В той далекой северной части Васильевского острова, где девушки трудились на огороде, было еще пустыннее, еще тише. Уверенные в том, что никто их здесь не увидит, они, когда им становилось жарко, раздевались почти догола. Если солнце начинало слишком припекать, они всей бригадой, бросив лопаты, бежали на набережную Невки и здесь же, посреди города, купались с хохотом, шумом, визгом в еще нестерпимо холодной воде, не обращая внимания даже на часового, который охранял деревянный мост и посматривал на них сверху.
Зазеленели первые всходы, и огород пришлось сторожить. Соорудили посередине не то шалаш, не то будку из старых досок, обветренных и шершавых, и каждую ночь там ночевали две-три сторожихи по очереди. Это была обязанность, которую все исполняли особенно охотно. Иногда со сторожихами оставались ночевать еще две-три подружки - "для смелости", как говорили они, а на самом деле для того, чтобы проговорить всю прозрачную, светлую ночь, а потом вдруг заснуть крепчайшим, сладким сном в тесноте на соломе. В будке никогда не бывало душно, потому что в щели между досками дул ветер и заглядывали далекие бледные звёзды. Порой над будкой с визгом пролетал снаряд и взрывался, - иногда подальше, иногда поближе. Если снаряду удавалось их разбудить, они начинали гадать, куда он попал - в соседний ли дом, или в мост, или в сад за Невкой - и не поджег ли чего, но выходить из будки никому не хотелось, и они засыпали снова. К взрывам они привыкли, их гораздо больше пугали тихие шелесты, еле слышные скрипы.
Они отлично знали, кто там шелестит и скрипит. Это крысы!
После голодной зимы в городе не осталось ни лошадей, ни голубей, ни собак, ни кошек, даже вороны и галки пропали, даже воробьи стали редкостью. Одни лишь крысы не покинули город, не вымерли. Из обезлюдевших домов, где нечем было поживиться, они с наступлением теплых дней вышли на улицы. Дерзко нападали они на огороды, шныряли между грядами, вырывали из земли аккуратно разрезанную, уже пустившую ростки семенную картошку, а позже не брезгали и ботвой. Длиннохвостые, облезлые, кидались они девушкам прямо под ноги, заставляя их вскрикивать от отвращения. Бригада сражалась с крысами упорно, ожесточенно, то побеждая, то терпя поражения. У входа в сторожевую будку всегда лежала кучка камней, щепок, черепков для метания. По ночам девушки нередко все вместе выскакивали из будки, как из осажденной крепости, и, громко крича, прыгали через грядки, разгоняя крыс. Но случалось и так, что крысы загоняли их в будку обратно.

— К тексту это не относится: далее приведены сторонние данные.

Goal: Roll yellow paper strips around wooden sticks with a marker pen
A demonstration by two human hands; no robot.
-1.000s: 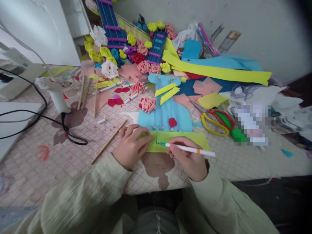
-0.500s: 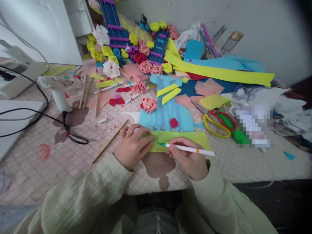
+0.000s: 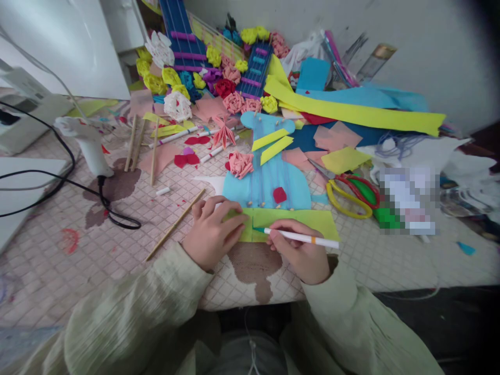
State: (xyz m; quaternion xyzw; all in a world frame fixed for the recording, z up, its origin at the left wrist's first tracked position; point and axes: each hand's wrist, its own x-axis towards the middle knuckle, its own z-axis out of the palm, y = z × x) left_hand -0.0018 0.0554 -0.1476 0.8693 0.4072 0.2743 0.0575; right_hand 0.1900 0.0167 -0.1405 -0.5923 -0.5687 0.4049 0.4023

Несмотря на крыс, картофельная ботва становилась всё выше, всё пышнее. Одни работы на огороде сменялись другими - окучивание, прополка. В августе картошка зацвела. Но к этому времени у бригады было уже много дел и помимо огорода.
С августа началась заготовка топлива для будущей зимы. В городе не осталось ни угля, ни дров. Нечего было и думать снабжать город топливом через озеро, с двумя перегрузками, а все ближайшие окрестные леса находились в руках у немцев. Топливо нужно было найти в самом городе, и его нашли. Решено было разобрать на дрова деревянные дома городских окраин.